I remember having read the following interpretation of Shannon's information somewhere

"For discrete variables, I(X;Y) quantifies how well we can discriminate among the outcomes of Y by looking at the outcomes of X (and viceversa)"

This interpretation is fundamental for my paper cause it stresses the "discrimination" aspect. However, I cannot find a reference for it anymore.

So I am wondering whether:

  • whether this is a well-accepted interpretation of MI and
  • whether anyone could point out a reference for it.

Addendum: I think that the property that MI is zero if either one of the variables has only one single outcome is actually a fundamental property of MI. In particular it speaks against some common interpretations of MI, for example:

  • MI quantifies the predictability of $Y$ from $X$ (or viceversa): wouldn't $I(X;Y)$ then be maximal and not minimal when either $Y$ has only one outcome, since it is perfectly predictable?
  • MI quantifies the statistical relationship between $X$ and $Y$. But then I would expect $I(X;Y)$ to be maximal when both $X$ and $Y$ have only one possible outcome, since in this case the statistical relationship is deterministically defined.

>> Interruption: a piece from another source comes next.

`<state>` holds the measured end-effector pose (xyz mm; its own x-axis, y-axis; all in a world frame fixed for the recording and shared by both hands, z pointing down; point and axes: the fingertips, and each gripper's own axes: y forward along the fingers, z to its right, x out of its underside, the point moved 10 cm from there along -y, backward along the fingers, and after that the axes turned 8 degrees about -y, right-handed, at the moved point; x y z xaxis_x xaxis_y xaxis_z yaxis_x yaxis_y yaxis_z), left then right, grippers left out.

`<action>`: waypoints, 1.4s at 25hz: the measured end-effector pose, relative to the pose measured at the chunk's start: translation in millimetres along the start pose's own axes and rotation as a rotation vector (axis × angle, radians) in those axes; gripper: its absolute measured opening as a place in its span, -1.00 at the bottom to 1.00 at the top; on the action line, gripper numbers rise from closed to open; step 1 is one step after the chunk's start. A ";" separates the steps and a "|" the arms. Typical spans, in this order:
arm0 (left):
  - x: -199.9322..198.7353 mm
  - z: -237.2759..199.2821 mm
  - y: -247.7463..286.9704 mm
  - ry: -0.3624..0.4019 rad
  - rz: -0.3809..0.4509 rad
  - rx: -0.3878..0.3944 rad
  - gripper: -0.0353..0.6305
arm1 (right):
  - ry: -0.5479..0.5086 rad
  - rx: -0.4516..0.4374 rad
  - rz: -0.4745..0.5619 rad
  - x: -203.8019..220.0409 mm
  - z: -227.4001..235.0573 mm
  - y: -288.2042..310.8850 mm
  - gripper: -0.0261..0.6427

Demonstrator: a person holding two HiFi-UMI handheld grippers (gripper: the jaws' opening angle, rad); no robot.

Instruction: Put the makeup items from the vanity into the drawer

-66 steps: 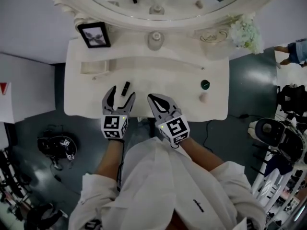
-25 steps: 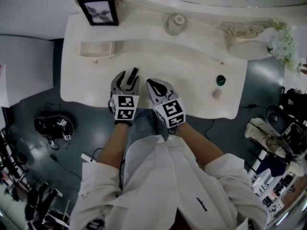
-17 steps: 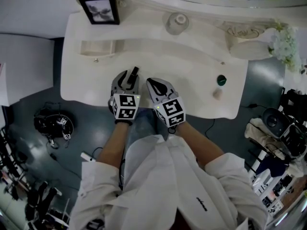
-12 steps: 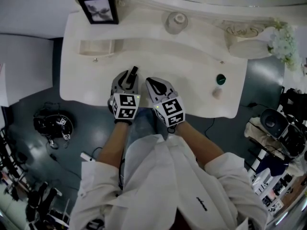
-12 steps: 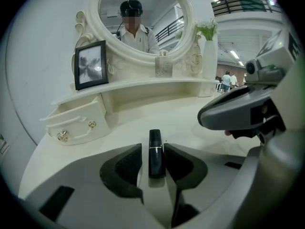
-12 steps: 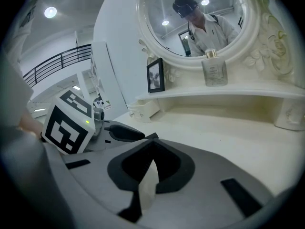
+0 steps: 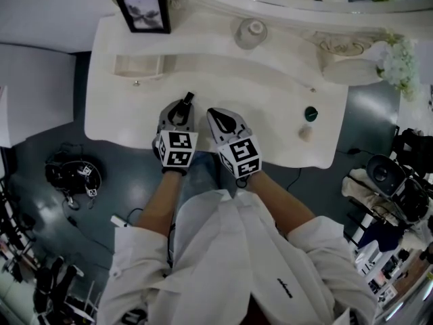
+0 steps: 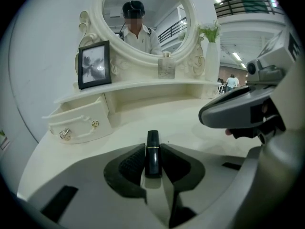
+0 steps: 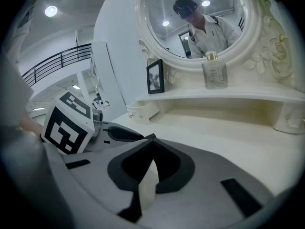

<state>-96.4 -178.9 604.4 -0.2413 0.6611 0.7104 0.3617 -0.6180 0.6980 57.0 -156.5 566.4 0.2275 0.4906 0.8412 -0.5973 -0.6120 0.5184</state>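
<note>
A black lipstick tube (image 7: 188, 98) (image 8: 152, 152) lies on the white vanity top (image 7: 270, 87), between the jaws of my left gripper (image 7: 181, 108) (image 8: 152, 147). Those jaws are closing, and both pads touch the tube's sides. My right gripper (image 7: 212, 114) (image 9: 151, 138) rests just to the right, shut with nothing in it. The small drawer (image 7: 139, 66) (image 8: 81, 120) stands pulled out at the vanity's back left, its inside hidden. A round green item (image 7: 310, 113) and a small pinkish item (image 7: 306, 133) sit near the right front edge.
On the raised shelf stand a framed photo (image 7: 143, 11) and a glass perfume bottle (image 7: 250, 32). White flowers (image 7: 399, 63) stand at the far right. The oval mirror (image 8: 143, 18) rises behind. My torso is close to the vanity's front edge.
My left gripper came forward over the lipstick and its jaws narrowed onto the tube. The right gripper stayed where it was.
</note>
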 end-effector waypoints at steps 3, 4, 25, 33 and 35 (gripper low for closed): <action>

I am looking for an interpretation that stresses the fact that for MI to make sense both $X$ and $Y$ must have at least two outcomes each.

1

There are 1 best solutions below

4
On

This is what I have learned while studying information theory, but I do not know a reference for a quote stressing the discrimination aspect.

I think of mutual information as measuring the size of the intersection in the Venn diagram between the information "contained" in two sources (random variables). If that is a complete overlap, then the outcome of $X$ will exactly be the outcome of $Y$. If there is no overlap, then the outcome of $X$ will not say anything about the outcome of $Y$. If there is partial overlap, the outcome of $X$ should sway your belief in some direction about the outcome of $Y$ (helping to discriminate between which outcomes are likely/unlikely) but will not guarantee the outcome of $Y$.